To differentiate between genres, however, is to miss the point: 
celebrated for chronicling the life and death of Braddock, and by 
extension the economic infrastructure of America, Mr. Buba (pronounced 
BOO-ba) was making experimental cinema long before the 21st-century 
“hybrid doc” was smelting narrative and nonfiction in pursuit of an alloy.

“It was sort of my own thing,” Mr. Buba said. “I wanted to do something 
accessible for people in Braddock, but which could also work on another 
level too, play in a museum space, for instance, and go back and forth.” 
As an undergraduate he studied psychology, then went to Ohio University 
for film. “Ohio was an interesting place at that time, 1970, ’72.” The 
chairman of the grad program was “an unusual character: he basically 
accepted anyone with a funny-sounding name. He said, ‘I just wanted to 
see what a Buba looked like.’ ”

Mr. Buba’s influences were typical. “You don’t steal, of course, you 
‘pay homage to,’ ” he said, laughing. “But I saw Godard and Buñuel, 
there was a Stan Brakhage period, Third World Newsreel, Black Panther 
films. And there was this explosion of 16 millimeter, which was ‘the 
people’s medium’ at that time. And a lot of the motivation was politics. 
I wanted to make political documentaries.”

Which he did. His early shorts include “Shutdown,” a vérité account of a 
1975 independent truckers strike; the hallucinatory “Mill Hunk Herald” 
(1981), in which the story of a steelworkers’ newspaper segues into an 
accordion-led version of “Jumpin’ Jack Flash,” accompanied by a high 
school marching band; and “Braddock Food Bank” (1985), a sardonic silent 
that asks whether the money spent to make a documentary about poor 
people might be better spent on poor people.

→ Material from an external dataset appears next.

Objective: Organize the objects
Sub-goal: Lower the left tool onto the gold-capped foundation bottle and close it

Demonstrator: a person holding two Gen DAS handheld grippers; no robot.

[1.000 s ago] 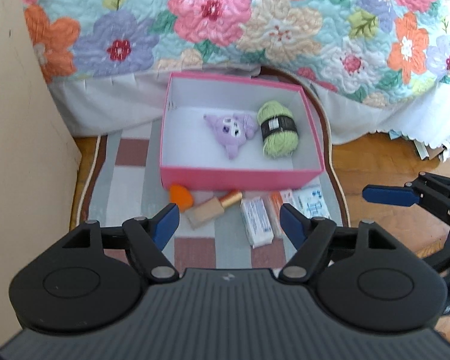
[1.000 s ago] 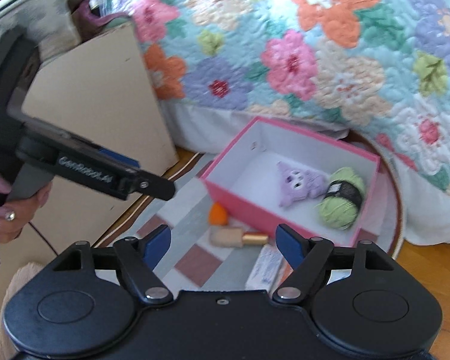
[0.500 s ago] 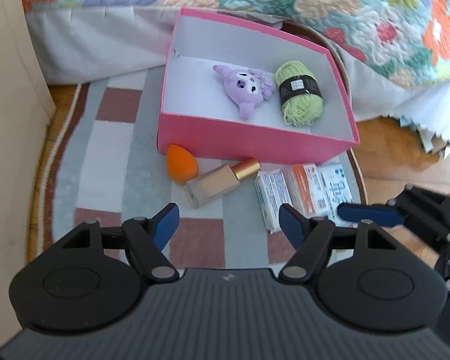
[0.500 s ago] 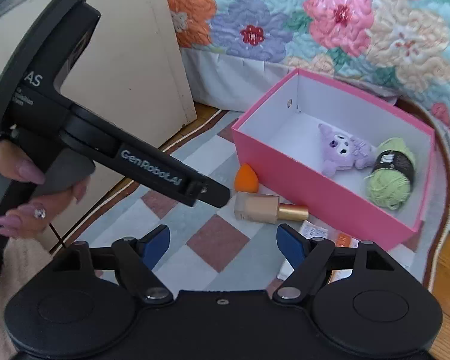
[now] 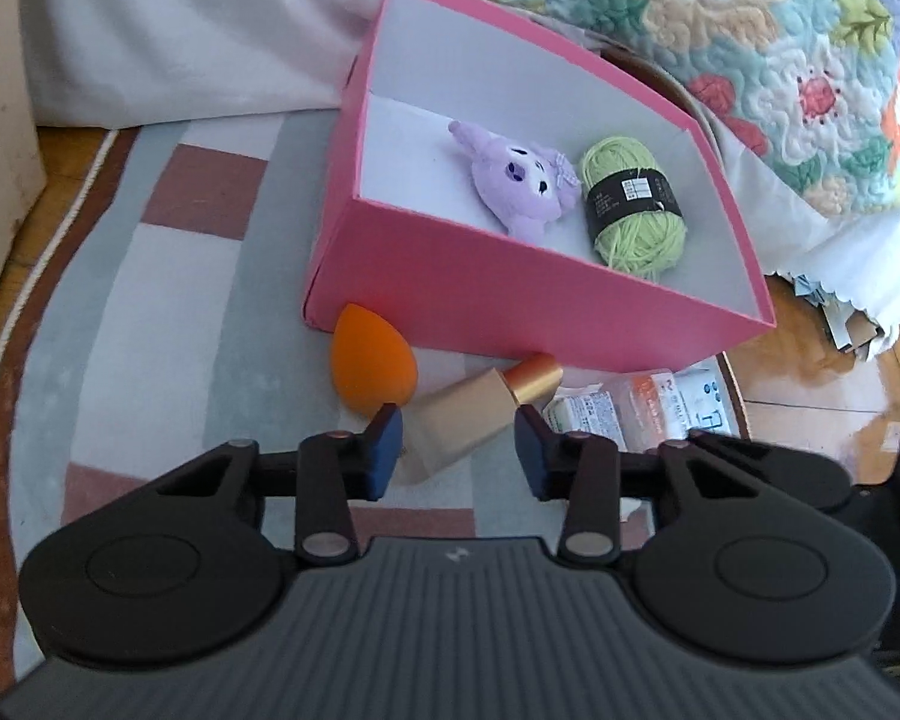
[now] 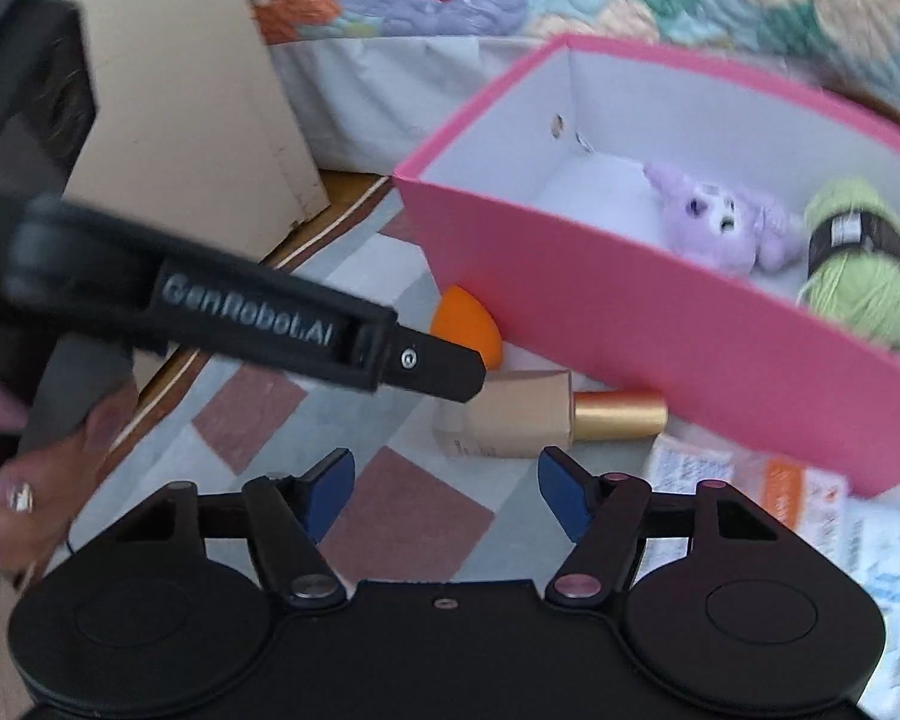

“His work has no parallel in American cinema,” said Jed Rapfogel, film 
programmer for Anthology. “It’s this incredible combination of very 
committed, serious political commitment, and this bizarre comic 
sensibility.” He said Mr. Buba’s work would feel like the “wacky 
humorous wing” of a healthy political film movement, if the United 
States had such a movement.

“In a perfect world there would be a sizable portion of American cinema 
with a deep interest in the lives of working people,” Mr. Rapfogel said. 
“Tony is making the sorts of films I wish other people were making, but 
he doesn’t stint on the comedy, they’re not overly earnest, they reflect 
his charismatic personality, and yet they’re about things that are 
pretty tragic.” (The Buba program is linked to Anthology’s Sometimes 
Cities series, about neglected urban centers.)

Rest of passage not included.